Ausblick zu optimistisch

Bruckbauer schätzt, dass das heimische Bruttoinlandsprodukt heuer um gut 1,6 Prozent zurückgeht. Selbst das dürfte ein einigermaßen optimistischer Ausblick sein, wenn man sieht, wie sich die Lage bei den wichtigsten Handelspartnern entwickelt: Deutschland hat Ende 2008 schon das dritte Minusquartal in Folge erlebt – und der BIP-Rückgang ist mit 2,1 Prozent wesentlich stärker ausgefallen als erwartet. Die Wirtschaft der gesamten Eurozone ist in den letzten drei Monaten 2008 um 1,5 Prozent geschrumpft, in Westeuropa gibt es praktisch kein Land mehr, das nicht bereits in einer Rezession steckt oder gerade in eine solche eintaucht.
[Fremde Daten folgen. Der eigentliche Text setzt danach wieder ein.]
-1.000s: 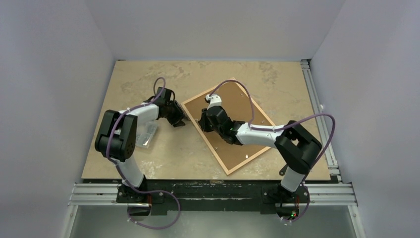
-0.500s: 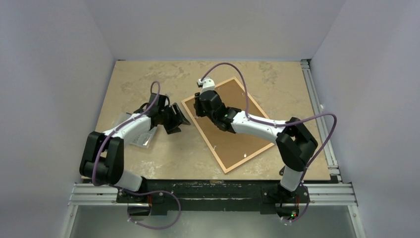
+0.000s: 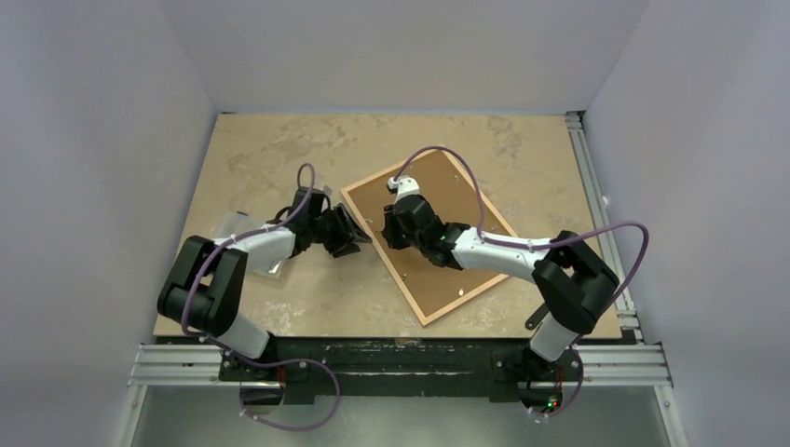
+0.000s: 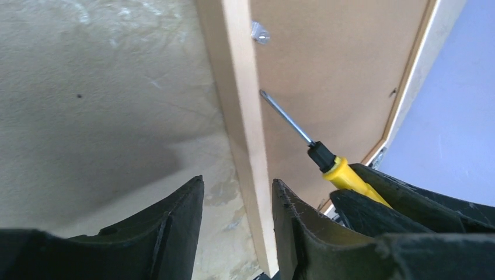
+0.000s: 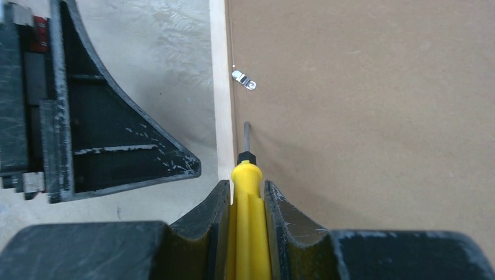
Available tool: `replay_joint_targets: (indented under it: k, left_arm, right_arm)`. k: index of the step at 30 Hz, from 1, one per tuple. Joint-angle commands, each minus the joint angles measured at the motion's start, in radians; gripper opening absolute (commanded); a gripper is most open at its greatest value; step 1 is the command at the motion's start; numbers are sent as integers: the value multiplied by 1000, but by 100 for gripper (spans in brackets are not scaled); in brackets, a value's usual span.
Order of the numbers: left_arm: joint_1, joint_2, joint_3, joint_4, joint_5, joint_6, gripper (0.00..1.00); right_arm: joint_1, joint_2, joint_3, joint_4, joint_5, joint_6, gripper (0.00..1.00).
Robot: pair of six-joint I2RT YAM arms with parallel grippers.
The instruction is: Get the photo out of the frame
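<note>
On beige table (image 3: 279,158) w/ white walls (image 3: 401,47), R gripper (image 5: 246,188) clamps screwdriver (image 5: 250,233), L gripper (image 4: 238,185) gapes astride frame (image 4: 233,70) edge.

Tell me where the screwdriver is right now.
Right wrist view: the screwdriver is held in the right end effector, tip over the backing board beside the edge of the frame, near a small metal clip.

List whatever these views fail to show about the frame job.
- Photo: no view shows it; the backing board covers the face-down frame.
- Screwdriver tip, right wrist view: too small to tell whether it is under the board.
- Clear item beneath the left arm, top view: blurred, partly covered by the arm.
</note>
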Motion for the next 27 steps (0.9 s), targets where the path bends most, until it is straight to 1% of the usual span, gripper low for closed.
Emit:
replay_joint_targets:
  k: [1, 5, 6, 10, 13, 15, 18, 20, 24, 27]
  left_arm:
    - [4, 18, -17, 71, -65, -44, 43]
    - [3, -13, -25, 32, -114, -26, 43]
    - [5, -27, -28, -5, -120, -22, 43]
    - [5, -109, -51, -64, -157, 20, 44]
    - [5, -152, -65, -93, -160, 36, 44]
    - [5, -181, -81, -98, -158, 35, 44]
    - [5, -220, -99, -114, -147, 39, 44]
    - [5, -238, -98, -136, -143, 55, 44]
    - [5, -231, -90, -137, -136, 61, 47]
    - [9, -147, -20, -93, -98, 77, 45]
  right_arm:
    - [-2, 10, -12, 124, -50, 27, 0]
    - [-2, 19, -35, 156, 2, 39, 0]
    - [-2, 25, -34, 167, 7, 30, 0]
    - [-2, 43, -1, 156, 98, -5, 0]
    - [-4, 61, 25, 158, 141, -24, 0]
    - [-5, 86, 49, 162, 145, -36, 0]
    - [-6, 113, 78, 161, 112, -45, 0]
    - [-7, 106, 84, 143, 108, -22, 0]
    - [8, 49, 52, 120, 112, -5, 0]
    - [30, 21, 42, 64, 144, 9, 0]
Weil Österreich wegen des großen Exportanteils (vor allem bei Autouzulieferungen) in sehr hohem Maß von der Entwicklung in Deutschland abhängig ist, wird sich die Talfahrt demnächst noch beschleunigen. Die heimische BIP-Kurve verläuft normalerweise mit ein paar Monaten Verzögerung ziemlich parallel zur deutschen.

Die Chancen, dass das Konjunkturunwetter bald wieder abzieht, stehen schlecht: Der deutsche Wirtschaftsforscher Hans Werner Sinn bezeichnete Prognosen, wonach es ab der Jahresmitte wirtschaftlich wieder bergauf gehen werde, am Freitag als „Unsinn“. Auch Bank-Austria-Mann Bruckbauer meint, dass eine Erholung frühestens gegen Jahresende einsetzen werde. Und das nur, wenn die Regierungen ihr gesamtes Antikrisenpotenzial auffahren. „Traditionelle Konjunkturprogramme und geldpolitische Maßnahmen werden nicht ausreichen, um in absehbarer Zeit eine Kehrtwende zu erreichen“, meinte Bruckbauer. Die Risken eines noch dramatischeren Wirtschaftseinbruchs seien jedenfalls deutlich größer als die Gefahr, durch zu heftige Antikrisenmaßnahmen Inflation auszulösen.

50 Milliarden für Konjunktur

Deutschland reagiert auf die Krise mit dem größten Konjunkturprogramm seiner Geschichte: Am Freitag hat der Bundestag beschlossen, zusätzlich 50 Mrd. Euro für öffentliche Investitionen, Steuer- und Abgabensenkungen und für Finanzhilfen an Unternehmen auszugeben. Finanziert wird das Paket über zusätzliche Staatsschulden von 36,2 Mrd. Euro.

Die Rezessionsmeldungen aus ganz Europa bildeten die Begleitmusik für die Finanzminister der sieben wichtigsten Industrienationen (G7), die sich gestern, Freitag, in Rom zu einem Gipfel trafen, um Strategien gegen die Krise zu besprechen.

AUF EINEN BLICK

Österreich taucht gerade in die Rezession ein: Im letzten Quartal des Vorjahres ist das Bruttoinlandsprodukt bereits um 0,9 Prozent geschrumpft, derzeit beschleunigt sich der Abschwung beträchtlich. Für das Gesamtjahr erwarten Experten einen BIP-Rückgang um zumindest 1,6 Prozent. Besonders stark betroffen sind die Exportbetriebe, verschont wird von der Rezession aber fast kein Bereich. Mit einer Ausnahme: Der Tourismus läuft noch auf vollen Touren – und liefert sogar Zuwächse ab. Deutschland reagiert auf die Krise unterdessen mit einem zweiten Konjunkturpaket im Volumen von 50 Mrd. Euro – dem größten in der Geschichte des Landes.